More socialism! Even though we are broke!
"It's just that much harder to retain the best teachers"
I like how you think sucking the talent from around the country is some kind of benevolence. Your understanding of economics is incredibly selfish
What you're doing here is a disaster
Shoving teachers into close quarters during a pandemic...you're such a hero


S. Underwood
Registered user
Crescent Park
on Jan 13, 2022 at 2:53 pm
S. Underwood, Crescent Park
Registered user
on Jan 13, 2022 at 2:53 pm

Palo Alto has had no problem filling teaching vacancies. I consider myself a staunch progressive, yet there are good reasons you want to pay competitive, market-driven salaries (and we are, which is why we have no problem hiring teachers) and not start hacking on things like housing, vehicle allowances, child care, and such as part of union perks. This is especially true when the politics of what developer gets what project approved and why behind the scenes gets murky... and why certain offsets get waived, or reduced... or what gets fast-tracked. Buckets and buckets of money up for grabs for the in-crowd.

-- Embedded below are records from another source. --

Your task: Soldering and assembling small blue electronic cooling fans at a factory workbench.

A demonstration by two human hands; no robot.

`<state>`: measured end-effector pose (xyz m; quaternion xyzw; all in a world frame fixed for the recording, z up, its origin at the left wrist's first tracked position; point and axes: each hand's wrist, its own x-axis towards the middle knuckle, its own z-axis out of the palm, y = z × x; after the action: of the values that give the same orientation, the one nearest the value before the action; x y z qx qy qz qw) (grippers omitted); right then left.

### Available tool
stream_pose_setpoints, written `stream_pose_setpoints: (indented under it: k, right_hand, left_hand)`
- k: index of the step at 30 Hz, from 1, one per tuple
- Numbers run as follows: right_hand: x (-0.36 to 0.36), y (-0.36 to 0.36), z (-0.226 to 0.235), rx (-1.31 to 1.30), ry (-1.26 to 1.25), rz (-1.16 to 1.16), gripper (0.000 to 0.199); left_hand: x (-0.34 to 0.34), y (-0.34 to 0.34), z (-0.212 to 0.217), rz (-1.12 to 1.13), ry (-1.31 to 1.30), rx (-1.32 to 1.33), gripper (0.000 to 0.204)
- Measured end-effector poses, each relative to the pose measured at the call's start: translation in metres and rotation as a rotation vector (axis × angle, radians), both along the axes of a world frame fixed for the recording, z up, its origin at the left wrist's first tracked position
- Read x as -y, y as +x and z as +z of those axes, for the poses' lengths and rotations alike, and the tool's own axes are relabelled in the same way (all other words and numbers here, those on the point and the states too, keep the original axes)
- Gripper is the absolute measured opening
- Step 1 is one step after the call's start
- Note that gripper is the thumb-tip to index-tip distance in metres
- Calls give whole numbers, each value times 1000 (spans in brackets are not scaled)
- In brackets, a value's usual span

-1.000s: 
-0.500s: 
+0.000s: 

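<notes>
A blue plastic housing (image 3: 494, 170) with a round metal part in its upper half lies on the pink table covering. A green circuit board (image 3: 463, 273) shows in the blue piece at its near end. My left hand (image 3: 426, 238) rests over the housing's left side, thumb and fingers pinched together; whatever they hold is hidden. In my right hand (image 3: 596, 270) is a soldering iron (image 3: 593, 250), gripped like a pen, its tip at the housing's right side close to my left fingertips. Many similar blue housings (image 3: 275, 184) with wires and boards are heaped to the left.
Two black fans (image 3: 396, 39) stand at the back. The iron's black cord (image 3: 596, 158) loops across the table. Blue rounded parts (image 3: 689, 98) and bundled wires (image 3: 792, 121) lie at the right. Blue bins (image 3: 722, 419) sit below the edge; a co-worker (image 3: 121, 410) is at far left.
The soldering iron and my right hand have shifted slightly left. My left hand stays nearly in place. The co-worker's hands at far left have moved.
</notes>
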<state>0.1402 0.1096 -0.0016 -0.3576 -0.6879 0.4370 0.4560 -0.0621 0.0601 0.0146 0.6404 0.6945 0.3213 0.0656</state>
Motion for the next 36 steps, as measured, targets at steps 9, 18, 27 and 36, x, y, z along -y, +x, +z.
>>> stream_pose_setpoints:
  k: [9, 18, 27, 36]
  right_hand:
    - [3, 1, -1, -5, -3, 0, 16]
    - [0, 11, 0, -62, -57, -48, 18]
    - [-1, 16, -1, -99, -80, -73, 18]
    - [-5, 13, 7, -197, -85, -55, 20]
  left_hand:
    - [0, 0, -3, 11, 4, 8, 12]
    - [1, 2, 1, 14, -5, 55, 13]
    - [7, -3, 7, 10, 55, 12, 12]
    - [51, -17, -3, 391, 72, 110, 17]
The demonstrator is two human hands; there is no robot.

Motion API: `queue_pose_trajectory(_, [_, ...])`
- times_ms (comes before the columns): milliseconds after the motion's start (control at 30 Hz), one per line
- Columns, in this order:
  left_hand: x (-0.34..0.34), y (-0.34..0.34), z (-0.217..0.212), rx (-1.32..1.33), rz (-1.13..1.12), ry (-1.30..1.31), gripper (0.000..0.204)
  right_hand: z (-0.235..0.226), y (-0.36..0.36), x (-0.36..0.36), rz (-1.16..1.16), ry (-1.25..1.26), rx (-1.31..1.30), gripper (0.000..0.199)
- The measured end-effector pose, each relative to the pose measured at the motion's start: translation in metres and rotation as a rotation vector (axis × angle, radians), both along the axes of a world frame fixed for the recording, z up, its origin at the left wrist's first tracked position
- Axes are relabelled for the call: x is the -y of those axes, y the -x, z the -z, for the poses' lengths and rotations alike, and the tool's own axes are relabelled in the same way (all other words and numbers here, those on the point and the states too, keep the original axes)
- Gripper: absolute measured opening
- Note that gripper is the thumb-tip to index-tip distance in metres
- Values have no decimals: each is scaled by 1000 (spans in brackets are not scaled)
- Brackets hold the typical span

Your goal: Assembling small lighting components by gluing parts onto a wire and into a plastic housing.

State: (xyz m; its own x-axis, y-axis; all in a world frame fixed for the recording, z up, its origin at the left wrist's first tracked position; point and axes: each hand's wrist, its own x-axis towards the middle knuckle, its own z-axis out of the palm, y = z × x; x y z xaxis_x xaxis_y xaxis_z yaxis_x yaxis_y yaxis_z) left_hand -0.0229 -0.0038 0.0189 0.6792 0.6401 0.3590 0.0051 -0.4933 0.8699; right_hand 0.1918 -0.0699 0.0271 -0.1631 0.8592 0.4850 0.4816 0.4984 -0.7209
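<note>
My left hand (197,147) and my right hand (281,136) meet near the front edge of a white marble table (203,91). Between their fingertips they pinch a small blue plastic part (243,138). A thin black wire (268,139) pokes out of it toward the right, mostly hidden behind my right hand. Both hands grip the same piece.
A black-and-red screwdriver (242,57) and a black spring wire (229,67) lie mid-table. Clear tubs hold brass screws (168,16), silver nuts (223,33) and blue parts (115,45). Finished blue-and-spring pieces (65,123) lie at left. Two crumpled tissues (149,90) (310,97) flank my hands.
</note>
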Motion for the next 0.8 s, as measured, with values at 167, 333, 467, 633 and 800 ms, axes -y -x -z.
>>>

Not to digress, but healthcare also needs to be decoupled from employment into a basic, universal, single-payer system. The linkage of healthcare to employment has done great damage.


Online Name
Registered user
Embarcadero Oaks/Leland
on Jan 13, 2022 at 3:41 pm
Online Name, Embarcadero Oaks/Leland
Registered user
on Jan 13, 2022 at 3:41 pm

The fact that this project is progressing, even with all the cost-overruns, won't stop the YIMBY's from claiming we do nothing to help. Just a few days ago, an uninformed poster *demanded* we finally provide teachers housing although this project has clearly been in the news.